Rod Dreher had a great post on his blog last week where he excerpted New York Times food critic, Pete Well’s, Q&A session about food and pleasure. He also provides a link to another reader’s pictures of his favorite Paris market. After reading both posts, I got to thinking. While I don’t necessarily condsider myself a hardcore “foodie,” in the sense that I don’t spend every waking hour wondering what I’m going to eat next, I enjoy cooking when I can do it at a leisurely pace, and I definitely appreciate a good meal, carefully prepared and beautifully presented. I love stories about food and food history, and I especially love gardening even though I don’t do much of it these days. But when I step back, what I think appeals to me most of all, as it probably does with most people, is the connection between food and memory. When I think back to some of my most favorite meals, I can’t necessarily tell you what I ate, but I can definitely tell you how I felt during the meal.

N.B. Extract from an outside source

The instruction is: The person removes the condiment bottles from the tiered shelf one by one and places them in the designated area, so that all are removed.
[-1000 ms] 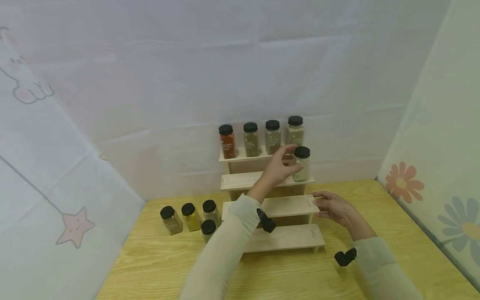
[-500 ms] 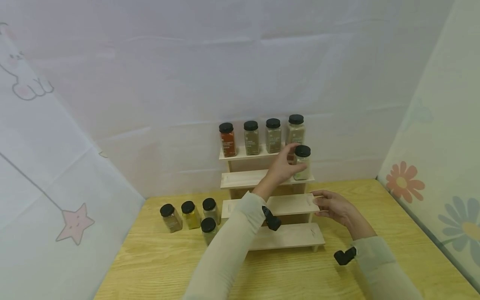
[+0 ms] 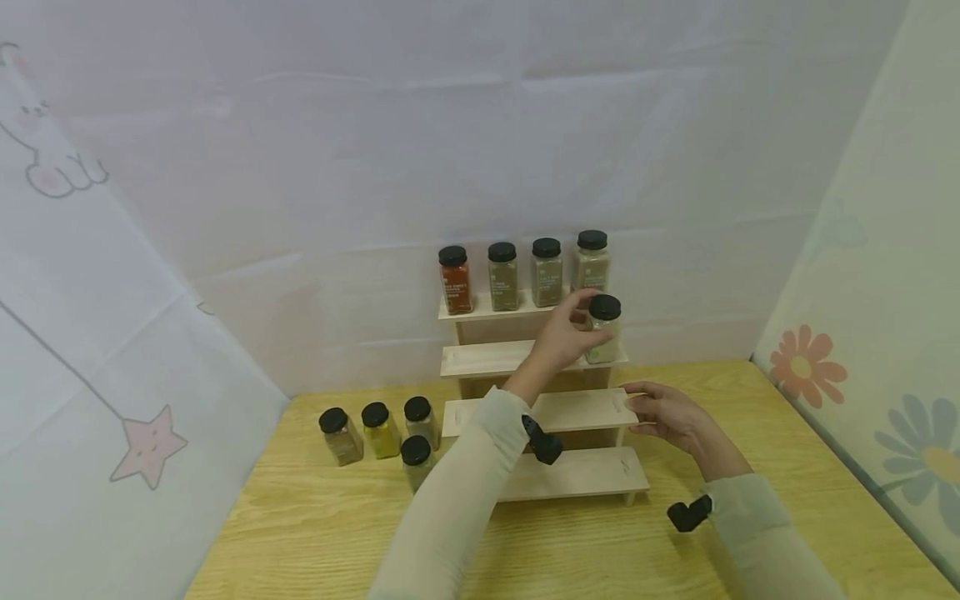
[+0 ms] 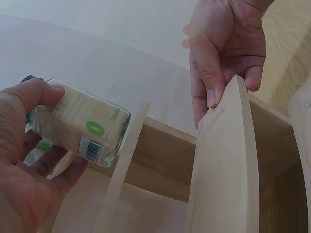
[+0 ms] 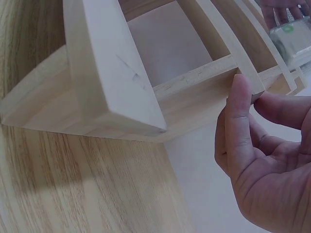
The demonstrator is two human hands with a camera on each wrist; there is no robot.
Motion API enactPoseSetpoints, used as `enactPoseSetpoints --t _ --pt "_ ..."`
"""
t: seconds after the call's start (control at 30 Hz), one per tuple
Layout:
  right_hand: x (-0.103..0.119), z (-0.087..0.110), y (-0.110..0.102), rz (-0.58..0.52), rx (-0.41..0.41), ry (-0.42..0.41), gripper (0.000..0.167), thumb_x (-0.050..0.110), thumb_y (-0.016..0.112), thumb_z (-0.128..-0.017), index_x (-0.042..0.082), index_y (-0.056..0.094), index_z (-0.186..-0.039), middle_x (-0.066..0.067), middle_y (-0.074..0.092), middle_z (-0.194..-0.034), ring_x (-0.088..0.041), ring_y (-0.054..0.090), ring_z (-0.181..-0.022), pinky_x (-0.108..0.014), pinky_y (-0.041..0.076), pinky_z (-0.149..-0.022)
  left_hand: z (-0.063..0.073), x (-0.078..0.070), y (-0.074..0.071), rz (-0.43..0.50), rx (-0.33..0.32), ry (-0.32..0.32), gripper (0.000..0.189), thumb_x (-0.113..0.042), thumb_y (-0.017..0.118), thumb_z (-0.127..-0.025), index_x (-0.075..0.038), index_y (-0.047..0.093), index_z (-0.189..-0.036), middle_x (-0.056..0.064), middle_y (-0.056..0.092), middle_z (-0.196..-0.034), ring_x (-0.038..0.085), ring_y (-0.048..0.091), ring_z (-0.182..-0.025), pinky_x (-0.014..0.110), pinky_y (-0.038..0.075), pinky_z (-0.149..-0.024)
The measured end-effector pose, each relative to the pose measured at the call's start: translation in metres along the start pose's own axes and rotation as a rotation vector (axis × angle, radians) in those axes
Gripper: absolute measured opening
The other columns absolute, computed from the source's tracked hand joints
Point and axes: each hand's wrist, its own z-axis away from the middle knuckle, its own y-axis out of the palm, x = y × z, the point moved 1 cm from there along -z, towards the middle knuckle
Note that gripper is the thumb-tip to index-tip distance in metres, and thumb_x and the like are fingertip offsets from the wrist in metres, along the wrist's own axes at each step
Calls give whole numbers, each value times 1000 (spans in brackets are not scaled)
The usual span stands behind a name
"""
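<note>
My left hand (image 3: 564,335) grips a glass spice jar (image 3: 603,333) with a black lid, thumb on one side and fingers on the other. The jar stands at the right end of the second shelf from the top of a wooden step rack (image 3: 483,359). In the left wrist view the jar (image 4: 80,124) has pale contents, a green mark and a barcode; its base is right at the shelf edge. My right hand (image 3: 667,415) pinches the right end of the third shelf between thumb and fingers, as the right hand (image 5: 267,155) shows in the right wrist view.
Along the top shelf stand a red spice jar (image 3: 456,283) and several greenish or tan ones, such as the jar (image 3: 503,279). Several more, including a yellow spice jar (image 3: 382,433), stand on the wooden table (image 3: 300,517) left of the rack. A pale cloth wall (image 3: 375,167) rises behind.
Over the last second my left forearm has shifted slightly right, while the jar in its grip stays at the same end of the shelf. My right hand keeps its hold on the rack.
</note>
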Motion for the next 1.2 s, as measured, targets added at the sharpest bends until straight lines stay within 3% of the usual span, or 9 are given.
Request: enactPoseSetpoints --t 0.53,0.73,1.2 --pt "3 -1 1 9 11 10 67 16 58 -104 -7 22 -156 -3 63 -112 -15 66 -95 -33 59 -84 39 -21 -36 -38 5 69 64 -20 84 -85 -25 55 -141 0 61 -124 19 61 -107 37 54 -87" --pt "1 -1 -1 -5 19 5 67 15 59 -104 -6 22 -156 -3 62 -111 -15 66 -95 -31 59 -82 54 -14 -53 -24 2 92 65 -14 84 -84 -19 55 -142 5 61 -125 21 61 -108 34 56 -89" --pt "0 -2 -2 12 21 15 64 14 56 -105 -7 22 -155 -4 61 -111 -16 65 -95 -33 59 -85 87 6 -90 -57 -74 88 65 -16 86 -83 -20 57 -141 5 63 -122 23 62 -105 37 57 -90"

One summer when the girls were young, I think it was 2005 (Geez, that was a long time ago!), we rented an apartment in Paris for three weeks. The place was pretty small: one bedroom, one bathroom, a living room area where the girls slept on the sofa bed, and a kitchen the size of a linen closet. Every morning, Warrington went down the the bakery on the next block to buy croissants and espresso. He didn’t know how to speak French, and the first few times he visited the bakery, the women who ran it laughed at him as he pointed and gestured. But he kept going back and by the end of the first week, they were charmed by his bumbling attempts and by the time we left, he could walk in and they’d practically have his order ready.
After breakfast we’d head out to explore, but no matter where we went, somewhere in Paris or beyond, we always made it back to in time to hit our favorite markets. Bread from one shop, strawberries from another, a fresh chicken (minus the head, please) from here, cheese from there. I don’t know whether it was because we were going to a handful of different shops where everything was new and different rather than pushing a shopping basket up and down supermarket aisles, but It never felt like a chore. Our meals were simple, but the flavors, as I recall were always bright: the butter more buttery, the tarragon more pungent, the bread, well, breadier, and the cheese creamier and smoother than anything we ever had at home.
The pleasure was in the eating for sure, but it was also in the hunting and gathering.
Speaking of food and pleasure, I shared this episode of This American Life with a friend recently. It’s about a Francios Mitterand who, for his last meal, ate an ortoland, the rare French songbird. Okay, maybe you can take the idea of food a pleasure a bit too far.